Solo una República. En el caso dominicano, se recordará que la República Dominicana fue proclamada el 27 de febrero de 1844, y que ella fue la magna obra política de Juan Pablo Duarte y los trinitarios. Sabemos que los jóvenes revolucionarios entonces no actuaron solos en el escenario político nacional y que, para lograr sus objetivos, fue menester concertar un pacto táctico y estratégico con el sector conservador dominicano, su némesis política y social. El caudillismo que entonces predominó en las instancias políticas durante los primeros cinco decenios de vida republicana, impidió que a los auténticos fundadores de la República (quienes fueron declarados traidores a la patria y deportados del país a perpetuidad), se les reconociera el indiscutible mérito de haber fundado un Estado y una nacionalidad, la dominicana.
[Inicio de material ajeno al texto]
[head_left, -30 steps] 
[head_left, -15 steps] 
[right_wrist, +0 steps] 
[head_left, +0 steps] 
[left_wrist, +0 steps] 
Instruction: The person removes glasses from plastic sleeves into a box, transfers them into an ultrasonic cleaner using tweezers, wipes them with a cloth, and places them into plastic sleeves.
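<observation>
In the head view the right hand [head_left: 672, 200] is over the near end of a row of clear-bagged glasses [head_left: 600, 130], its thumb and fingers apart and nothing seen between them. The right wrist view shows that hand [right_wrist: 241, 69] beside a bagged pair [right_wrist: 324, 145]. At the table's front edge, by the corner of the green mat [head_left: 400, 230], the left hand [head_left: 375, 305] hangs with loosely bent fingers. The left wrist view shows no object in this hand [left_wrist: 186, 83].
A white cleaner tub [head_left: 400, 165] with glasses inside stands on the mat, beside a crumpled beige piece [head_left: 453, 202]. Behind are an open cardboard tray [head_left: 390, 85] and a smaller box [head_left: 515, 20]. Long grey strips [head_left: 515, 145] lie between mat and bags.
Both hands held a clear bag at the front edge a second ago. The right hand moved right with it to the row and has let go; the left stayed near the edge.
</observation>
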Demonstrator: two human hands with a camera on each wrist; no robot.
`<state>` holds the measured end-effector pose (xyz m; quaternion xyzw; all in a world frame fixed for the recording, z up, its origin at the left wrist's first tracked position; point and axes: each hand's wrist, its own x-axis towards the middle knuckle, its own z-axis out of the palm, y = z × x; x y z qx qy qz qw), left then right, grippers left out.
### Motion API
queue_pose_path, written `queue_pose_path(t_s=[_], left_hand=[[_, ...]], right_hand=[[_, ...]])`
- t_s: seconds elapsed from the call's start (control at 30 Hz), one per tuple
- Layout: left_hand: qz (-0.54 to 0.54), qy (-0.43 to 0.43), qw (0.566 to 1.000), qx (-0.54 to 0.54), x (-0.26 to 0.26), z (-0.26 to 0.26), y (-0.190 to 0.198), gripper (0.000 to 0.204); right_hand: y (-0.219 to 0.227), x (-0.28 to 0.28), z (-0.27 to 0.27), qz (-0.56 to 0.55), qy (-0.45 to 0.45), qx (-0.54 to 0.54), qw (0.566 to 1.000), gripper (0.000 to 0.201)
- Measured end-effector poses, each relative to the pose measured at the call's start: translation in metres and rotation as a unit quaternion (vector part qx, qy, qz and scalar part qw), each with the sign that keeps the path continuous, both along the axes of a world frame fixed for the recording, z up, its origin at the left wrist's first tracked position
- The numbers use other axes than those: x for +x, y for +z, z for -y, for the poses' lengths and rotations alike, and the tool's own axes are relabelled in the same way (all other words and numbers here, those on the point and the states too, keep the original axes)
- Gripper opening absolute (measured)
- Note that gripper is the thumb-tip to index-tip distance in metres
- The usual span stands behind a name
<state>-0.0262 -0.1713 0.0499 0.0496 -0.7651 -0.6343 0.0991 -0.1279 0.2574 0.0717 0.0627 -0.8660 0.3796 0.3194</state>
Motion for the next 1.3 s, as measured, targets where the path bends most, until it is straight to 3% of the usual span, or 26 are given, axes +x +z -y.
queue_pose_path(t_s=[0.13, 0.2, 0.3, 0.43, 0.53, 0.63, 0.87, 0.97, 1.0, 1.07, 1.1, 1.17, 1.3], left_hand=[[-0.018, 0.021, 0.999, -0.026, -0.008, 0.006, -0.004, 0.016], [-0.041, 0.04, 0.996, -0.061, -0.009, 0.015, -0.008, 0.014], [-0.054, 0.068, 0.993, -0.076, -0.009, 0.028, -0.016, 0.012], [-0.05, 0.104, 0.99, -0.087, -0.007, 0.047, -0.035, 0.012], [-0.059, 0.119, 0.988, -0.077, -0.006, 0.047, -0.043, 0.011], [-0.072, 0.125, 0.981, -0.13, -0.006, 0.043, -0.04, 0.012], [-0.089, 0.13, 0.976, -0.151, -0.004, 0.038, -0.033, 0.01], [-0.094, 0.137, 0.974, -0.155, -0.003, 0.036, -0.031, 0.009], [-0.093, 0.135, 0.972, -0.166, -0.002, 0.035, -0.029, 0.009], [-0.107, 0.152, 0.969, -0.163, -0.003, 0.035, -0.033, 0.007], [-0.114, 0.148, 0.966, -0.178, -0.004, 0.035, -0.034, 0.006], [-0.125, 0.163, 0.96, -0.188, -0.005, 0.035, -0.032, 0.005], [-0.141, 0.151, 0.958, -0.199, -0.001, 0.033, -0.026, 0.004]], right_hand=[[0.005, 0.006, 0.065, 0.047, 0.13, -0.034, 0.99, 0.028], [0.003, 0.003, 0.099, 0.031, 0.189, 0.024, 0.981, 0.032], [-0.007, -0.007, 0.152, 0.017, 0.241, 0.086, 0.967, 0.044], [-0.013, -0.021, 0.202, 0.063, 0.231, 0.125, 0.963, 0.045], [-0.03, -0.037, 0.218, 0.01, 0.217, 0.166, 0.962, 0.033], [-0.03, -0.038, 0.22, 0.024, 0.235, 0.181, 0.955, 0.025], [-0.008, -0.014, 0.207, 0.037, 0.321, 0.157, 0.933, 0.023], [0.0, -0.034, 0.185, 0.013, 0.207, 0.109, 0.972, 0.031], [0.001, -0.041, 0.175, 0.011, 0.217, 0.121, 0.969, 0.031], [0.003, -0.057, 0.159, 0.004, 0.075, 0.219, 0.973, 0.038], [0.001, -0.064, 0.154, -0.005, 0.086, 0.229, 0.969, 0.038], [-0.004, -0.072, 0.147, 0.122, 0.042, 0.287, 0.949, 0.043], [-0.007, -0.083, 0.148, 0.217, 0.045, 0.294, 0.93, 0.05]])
Posteriormente, en un admirable acto de justicia, un grupo de civilistas reconoció la trascendencia política de aquellos paladines independentistas y logró que oficialmente se les confiriera la categoría de próceres y héroes nacionales. A los más abnegados y consagrados defensores de la independencia y la nacionalidad dominicanas: a Juan Pablo Duarte, Francisco del Rosario Sánchez y Ramón Matías Mella, se les dispensó la más alta distinción a que puede aspirar un ciudadano dominicano: la de Padres Fundadores de la República Dominicana.

“No me muevan el altar”. Durante el último decenio del siglo XIX, en el país se originó una polémica pública en torno a prohombres y mujeres de la independencia merecedores de la categoría de héroes nacionales con el fin de que sus restos mortales reposaran para siempre en la Capilla de los Inmortales de la Catedral Primada de América, antecedente del Panteón de la Patria. El país entonces se hallaba bajo la férrea dictadura lilisista y, pese a ello, el debate adquirió matices tan alarmantes que, en 1897, el historiador García escribió: “no contentas las pasiones políticas, en su afán de regatear glorias a unos para atribuírselas a otros, con combatir a Duarte con Sánchez, a Sánchez con Mella, y a los tres con Santana, apelaronÖ a la invención de que la idea separatista no fue obra de Duarte sino del Padre Gaspar Hernández”. ¡En fin, era el cuento de nunca acabar! Y como no se vislumbraba una solución airosa que satisficiera a los grupos en pugna, fue el dictador Lilís quien puso punto final al asunto con esta solemne advertencia: “No me muevan el altar, porque se me caen los santos”.